The task calls for the lines from the start of the entries below through the line with "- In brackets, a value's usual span", given again verbatim, with every picture dropped.
——————
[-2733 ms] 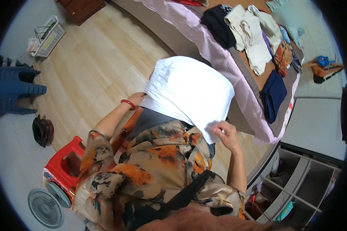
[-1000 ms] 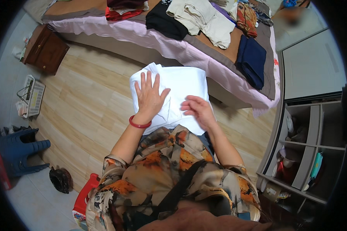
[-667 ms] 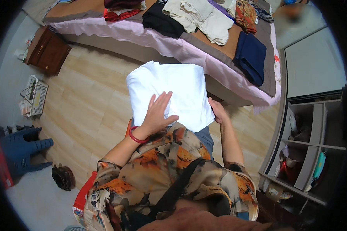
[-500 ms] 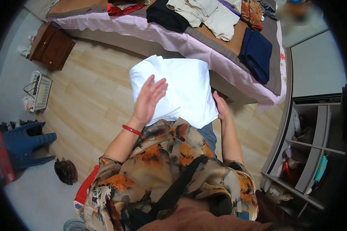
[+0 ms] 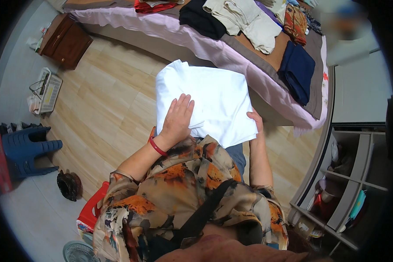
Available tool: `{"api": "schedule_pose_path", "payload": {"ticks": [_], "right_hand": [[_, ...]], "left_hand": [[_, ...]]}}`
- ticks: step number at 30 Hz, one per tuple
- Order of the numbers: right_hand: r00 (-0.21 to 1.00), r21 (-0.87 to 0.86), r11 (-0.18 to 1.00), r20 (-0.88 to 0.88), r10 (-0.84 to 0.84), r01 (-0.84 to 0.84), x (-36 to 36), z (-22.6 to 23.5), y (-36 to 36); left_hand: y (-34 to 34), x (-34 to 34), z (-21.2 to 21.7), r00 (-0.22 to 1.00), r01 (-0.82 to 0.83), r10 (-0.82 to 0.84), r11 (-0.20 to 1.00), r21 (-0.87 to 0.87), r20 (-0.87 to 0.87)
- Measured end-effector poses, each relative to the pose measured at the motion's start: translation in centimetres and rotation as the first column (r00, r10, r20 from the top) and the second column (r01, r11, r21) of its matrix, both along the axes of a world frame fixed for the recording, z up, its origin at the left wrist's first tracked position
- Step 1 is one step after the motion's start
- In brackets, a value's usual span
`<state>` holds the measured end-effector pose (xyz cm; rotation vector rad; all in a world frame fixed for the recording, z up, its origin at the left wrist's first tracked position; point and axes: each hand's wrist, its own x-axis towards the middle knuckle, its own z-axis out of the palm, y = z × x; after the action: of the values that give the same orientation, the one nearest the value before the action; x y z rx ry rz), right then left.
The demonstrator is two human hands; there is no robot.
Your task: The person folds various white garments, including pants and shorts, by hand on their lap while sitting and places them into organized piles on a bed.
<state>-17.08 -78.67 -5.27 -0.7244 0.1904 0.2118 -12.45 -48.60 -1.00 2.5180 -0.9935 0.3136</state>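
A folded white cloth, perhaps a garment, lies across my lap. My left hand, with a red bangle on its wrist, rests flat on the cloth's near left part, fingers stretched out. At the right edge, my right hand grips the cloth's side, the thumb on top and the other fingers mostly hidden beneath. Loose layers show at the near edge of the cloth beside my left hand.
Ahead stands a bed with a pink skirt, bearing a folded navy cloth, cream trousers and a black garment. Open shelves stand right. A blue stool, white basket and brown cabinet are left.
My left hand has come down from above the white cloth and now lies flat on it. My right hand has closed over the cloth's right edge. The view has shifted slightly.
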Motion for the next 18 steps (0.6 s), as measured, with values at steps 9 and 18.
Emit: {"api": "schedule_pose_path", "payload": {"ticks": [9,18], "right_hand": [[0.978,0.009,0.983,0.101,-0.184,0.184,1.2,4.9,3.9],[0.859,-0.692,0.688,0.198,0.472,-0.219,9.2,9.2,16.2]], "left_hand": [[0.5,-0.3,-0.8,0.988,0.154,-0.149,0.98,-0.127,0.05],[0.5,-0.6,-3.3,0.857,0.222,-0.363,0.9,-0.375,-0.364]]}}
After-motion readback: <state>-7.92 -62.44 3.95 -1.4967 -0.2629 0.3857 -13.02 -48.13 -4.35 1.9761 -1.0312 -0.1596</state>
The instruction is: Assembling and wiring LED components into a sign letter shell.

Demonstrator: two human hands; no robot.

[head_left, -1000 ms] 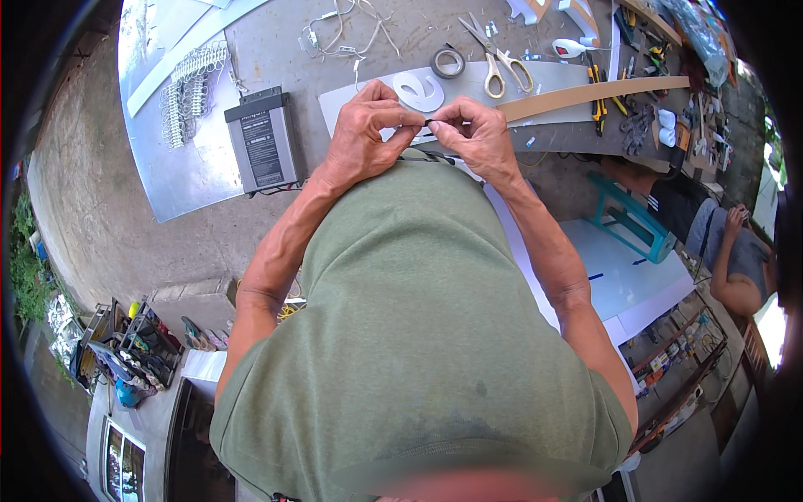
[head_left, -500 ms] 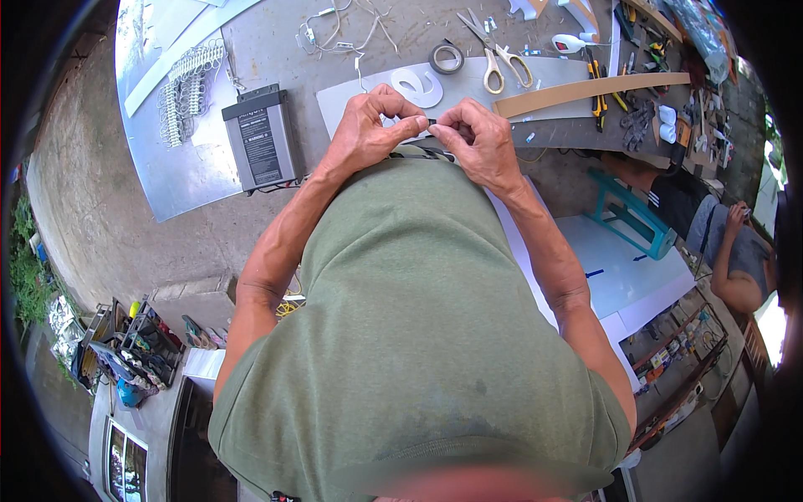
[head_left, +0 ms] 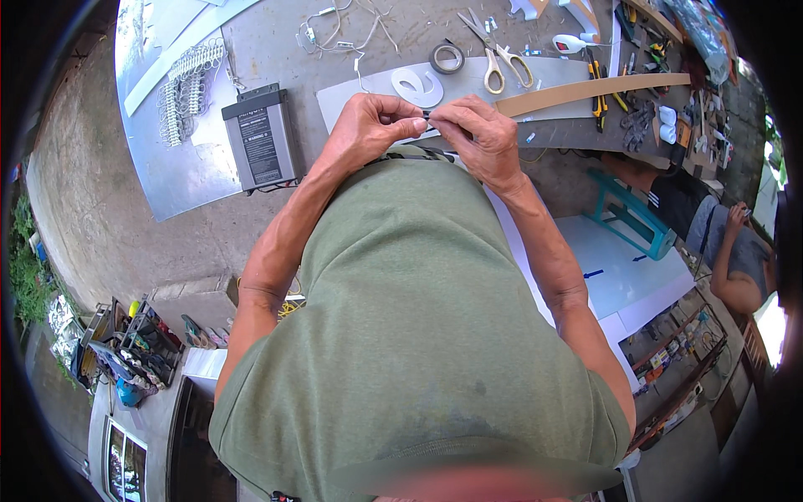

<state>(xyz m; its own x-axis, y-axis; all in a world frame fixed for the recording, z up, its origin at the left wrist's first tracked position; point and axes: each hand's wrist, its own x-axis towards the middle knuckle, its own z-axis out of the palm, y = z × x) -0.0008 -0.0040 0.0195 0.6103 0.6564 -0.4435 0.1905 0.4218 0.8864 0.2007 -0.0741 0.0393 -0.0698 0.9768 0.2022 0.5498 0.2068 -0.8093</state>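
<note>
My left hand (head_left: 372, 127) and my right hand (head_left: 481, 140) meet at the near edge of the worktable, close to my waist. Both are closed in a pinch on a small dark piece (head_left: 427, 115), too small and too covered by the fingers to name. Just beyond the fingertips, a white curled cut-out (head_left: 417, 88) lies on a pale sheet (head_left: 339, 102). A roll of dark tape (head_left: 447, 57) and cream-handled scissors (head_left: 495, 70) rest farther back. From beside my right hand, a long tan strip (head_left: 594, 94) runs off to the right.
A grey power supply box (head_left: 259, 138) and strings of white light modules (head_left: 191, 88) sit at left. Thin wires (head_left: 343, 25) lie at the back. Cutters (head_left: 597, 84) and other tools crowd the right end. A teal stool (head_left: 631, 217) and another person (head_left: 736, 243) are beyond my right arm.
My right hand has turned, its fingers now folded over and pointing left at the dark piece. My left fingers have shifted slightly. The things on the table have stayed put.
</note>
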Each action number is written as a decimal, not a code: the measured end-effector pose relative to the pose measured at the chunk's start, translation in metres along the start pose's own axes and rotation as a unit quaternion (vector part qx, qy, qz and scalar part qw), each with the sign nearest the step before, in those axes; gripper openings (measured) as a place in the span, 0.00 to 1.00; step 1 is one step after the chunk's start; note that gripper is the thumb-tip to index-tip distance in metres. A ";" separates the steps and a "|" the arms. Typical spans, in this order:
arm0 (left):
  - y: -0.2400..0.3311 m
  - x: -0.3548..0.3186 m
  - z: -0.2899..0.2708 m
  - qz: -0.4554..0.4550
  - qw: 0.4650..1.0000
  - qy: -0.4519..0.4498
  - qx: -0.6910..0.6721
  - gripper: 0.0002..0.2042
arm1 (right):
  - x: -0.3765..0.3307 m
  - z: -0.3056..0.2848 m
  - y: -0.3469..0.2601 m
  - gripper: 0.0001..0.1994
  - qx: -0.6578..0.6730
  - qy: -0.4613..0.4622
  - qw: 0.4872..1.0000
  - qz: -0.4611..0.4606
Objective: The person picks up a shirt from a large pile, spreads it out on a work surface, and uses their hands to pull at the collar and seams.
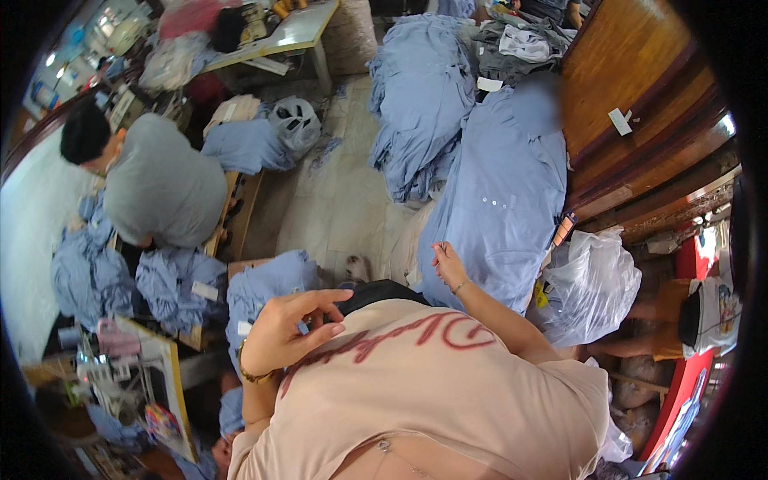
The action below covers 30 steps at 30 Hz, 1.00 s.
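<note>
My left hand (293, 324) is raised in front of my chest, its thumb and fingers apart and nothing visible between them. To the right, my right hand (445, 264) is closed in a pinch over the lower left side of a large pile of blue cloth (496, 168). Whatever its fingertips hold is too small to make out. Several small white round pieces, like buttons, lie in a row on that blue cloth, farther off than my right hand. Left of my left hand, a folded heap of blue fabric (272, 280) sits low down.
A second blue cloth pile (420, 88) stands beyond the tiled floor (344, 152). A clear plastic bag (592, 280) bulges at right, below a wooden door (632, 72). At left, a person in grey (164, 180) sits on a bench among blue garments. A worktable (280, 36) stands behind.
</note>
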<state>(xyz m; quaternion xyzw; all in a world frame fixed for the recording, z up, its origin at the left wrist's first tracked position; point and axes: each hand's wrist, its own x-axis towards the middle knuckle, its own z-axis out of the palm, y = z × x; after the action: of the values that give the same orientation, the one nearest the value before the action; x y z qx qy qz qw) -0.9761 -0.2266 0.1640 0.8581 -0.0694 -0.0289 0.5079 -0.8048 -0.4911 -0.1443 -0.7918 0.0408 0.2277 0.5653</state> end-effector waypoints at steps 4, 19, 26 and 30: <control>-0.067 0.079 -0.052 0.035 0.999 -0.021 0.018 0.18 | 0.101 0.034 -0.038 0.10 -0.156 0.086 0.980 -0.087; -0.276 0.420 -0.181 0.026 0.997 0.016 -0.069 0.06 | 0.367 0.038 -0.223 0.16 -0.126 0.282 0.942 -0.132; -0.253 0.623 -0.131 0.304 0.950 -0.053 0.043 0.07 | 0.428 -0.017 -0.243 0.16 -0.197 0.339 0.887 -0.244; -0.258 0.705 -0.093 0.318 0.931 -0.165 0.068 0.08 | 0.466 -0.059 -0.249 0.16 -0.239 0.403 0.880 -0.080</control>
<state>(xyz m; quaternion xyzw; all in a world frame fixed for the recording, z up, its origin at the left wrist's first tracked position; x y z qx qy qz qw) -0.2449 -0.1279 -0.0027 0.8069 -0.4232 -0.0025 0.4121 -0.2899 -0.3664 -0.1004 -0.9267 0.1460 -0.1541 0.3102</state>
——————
Task solution >>
[-2733 ms] 
[-1000 ms] 
[-667 ms] 
[-500 ms] 
[+0 ms] 
Available tool: `{"api": "schedule_pose_path", "payload": {"ticks": [_], "right_hand": [[_, ...]], "left_hand": [[_, ...]]}}`
- ticks: step number at 30 Hz, one per tuple
- Order of the numbers: right_hand: r00 (-0.21 to 1.00), r21 (-0.87 to 0.86), r11 (-0.18 to 1.00), r20 (-0.88 to 0.88), r10 (-0.84 to 0.84), r01 (-0.84 to 0.84), x (-36 to 36), z (-22.6 to 23.5), y (-36 to 36); left_hand: y (-34 to 34), x (-34 to 34), z (-21.2 to 21.7), r00 (-0.22 to 1.00), r01 (-0.82 to 0.83), r10 (-0.82 to 0.84), r11 (-0.20 to 1.00), r21 (-0.87 to 0.87), r20 (-0.87 to 0.87)
- Measured end-effector poses, each relative to the pose measured at the motion's start: translation in centimetres and rotation as the first column (r00, r10, r20 from the top) and the second column (r01, r11, r21) of its matrix, both along the axes of a world frame fixed for the recording, z up, its origin at the left wrist's first tracked position
- Step 1 is one step after the motion's start
- In brackets, a value's usual span

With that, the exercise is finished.